Traiter la marche et le vélo comme des composantes à part entière du parcours voyageur. Concevoir les pôles à travers les usages et les échelles au-delà de l'emprise des espaces à proximité immédiate de ces mêmes pôles. Fluidifier les parcours par l'harmonisation de la tarification entre le bus et les autres modes, de la signalétique et du design des équipements.
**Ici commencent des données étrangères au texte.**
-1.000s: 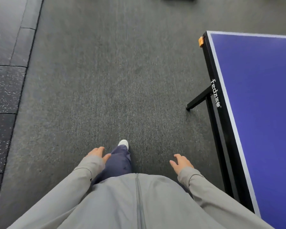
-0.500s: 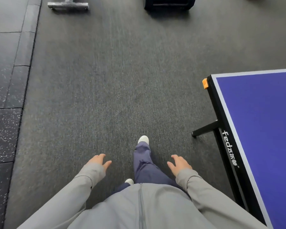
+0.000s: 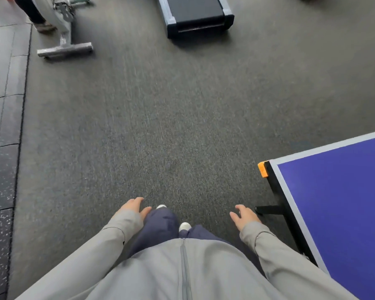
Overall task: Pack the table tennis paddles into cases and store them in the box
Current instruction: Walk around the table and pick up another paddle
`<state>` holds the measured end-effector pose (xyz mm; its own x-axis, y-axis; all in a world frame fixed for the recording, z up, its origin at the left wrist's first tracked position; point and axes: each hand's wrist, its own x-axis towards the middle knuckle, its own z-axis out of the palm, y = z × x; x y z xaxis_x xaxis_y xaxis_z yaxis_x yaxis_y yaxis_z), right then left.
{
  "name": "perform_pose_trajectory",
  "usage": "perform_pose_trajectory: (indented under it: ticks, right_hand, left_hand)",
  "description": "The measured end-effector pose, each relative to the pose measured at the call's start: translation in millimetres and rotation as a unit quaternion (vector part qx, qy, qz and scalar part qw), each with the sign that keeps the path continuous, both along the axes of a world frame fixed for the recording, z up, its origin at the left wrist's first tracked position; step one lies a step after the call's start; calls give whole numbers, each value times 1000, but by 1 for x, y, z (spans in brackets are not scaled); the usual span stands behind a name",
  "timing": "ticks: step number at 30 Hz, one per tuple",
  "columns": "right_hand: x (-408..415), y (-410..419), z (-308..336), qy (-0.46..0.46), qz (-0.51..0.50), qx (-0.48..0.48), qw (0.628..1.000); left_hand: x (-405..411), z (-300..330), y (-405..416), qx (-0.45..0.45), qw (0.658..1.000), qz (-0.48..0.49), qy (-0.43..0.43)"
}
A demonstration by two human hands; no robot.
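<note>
Person standing on dark carpet, gaze down. Left hand and right hand both hang loose at the sides, fingers relaxed, holding nothing. Corner of a blue table tennis table just beside the right hand, orange corner guard at its tip. No paddles, cases or box in view; likely elsewhere on or past the table. Ahead: black treadmill end and what may be an exercise-machine base, blurred. Risks: hip or right hand clipping the table corner, foot catching the table's leg brace.
</note>
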<state>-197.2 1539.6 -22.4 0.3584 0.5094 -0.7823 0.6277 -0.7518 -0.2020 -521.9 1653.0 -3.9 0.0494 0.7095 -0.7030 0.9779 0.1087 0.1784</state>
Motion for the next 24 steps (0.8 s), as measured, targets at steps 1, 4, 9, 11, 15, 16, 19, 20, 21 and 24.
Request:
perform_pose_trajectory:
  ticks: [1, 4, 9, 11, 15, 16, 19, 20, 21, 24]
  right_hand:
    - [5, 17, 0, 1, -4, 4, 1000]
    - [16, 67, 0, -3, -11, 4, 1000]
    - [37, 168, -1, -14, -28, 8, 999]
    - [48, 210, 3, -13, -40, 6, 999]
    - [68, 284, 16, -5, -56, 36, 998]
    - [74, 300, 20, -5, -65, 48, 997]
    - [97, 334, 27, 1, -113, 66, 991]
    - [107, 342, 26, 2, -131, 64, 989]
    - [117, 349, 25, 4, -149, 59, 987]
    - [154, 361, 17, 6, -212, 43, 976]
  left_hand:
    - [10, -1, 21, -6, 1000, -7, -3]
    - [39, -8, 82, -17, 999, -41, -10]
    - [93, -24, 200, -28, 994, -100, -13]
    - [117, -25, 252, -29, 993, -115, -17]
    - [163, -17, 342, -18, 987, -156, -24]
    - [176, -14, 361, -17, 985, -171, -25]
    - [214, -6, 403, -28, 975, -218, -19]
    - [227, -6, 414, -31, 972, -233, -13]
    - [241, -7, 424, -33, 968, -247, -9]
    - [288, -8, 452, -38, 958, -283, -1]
Les projets de mobilité mobilisent de nombreuses parties prenantes : collectivités, autorités organisatrices des mobilités, opérateurs, aménageurs, propriétaires fonciers, gestionnaires, riverains, usagers... dont les compétences et les intérêts peuvent différer, voire entrer en tension. Cette pluralité rend parfois difficile l’émergence d’un projet commun, cohérent et finançable. Elle peut aussi freiner le processus de décision, fragmenter les aménagements et fragiliser la continuité des parcours.
Pour le Grand Paris Express, les SERM ou plus localement les pôles d’échanges, l’enjeu consiste à organiser une coordination efficace entre les parties prenantes et notamment les différentes maîtrises d’ouvrage, dès les phases de programmation et jusqu’à la réalisation, afin de garantir la cohérence d’ensemble du projet et son adaptation aux usages.
Les pôles d’échanges sont souvent pensés comme des lieux de transit alors qu’ils s’inscrivent généralement dans des quartiers habités, fréquentés et pratiqués au quotidien.
Relier les projets de mobilité aux équipements, commerces, services, espaces publics mais aussi aux mutations urbaines en cours. Faire du pôle d’échanges un espace utile aux voyageurs comme aux habitants.
Les infrastructures sont conçues pour plusieurs décennies alors que les pratiques de mobilité évoluent rapidement. Les besoins futurs restent en partie incertains.
Prévoir des espaces réversibles, observer les usages après mise en service et adapter progressivement les aménagements. Intégrer des marges de flexibilité dès la conception d'un espace multimodal.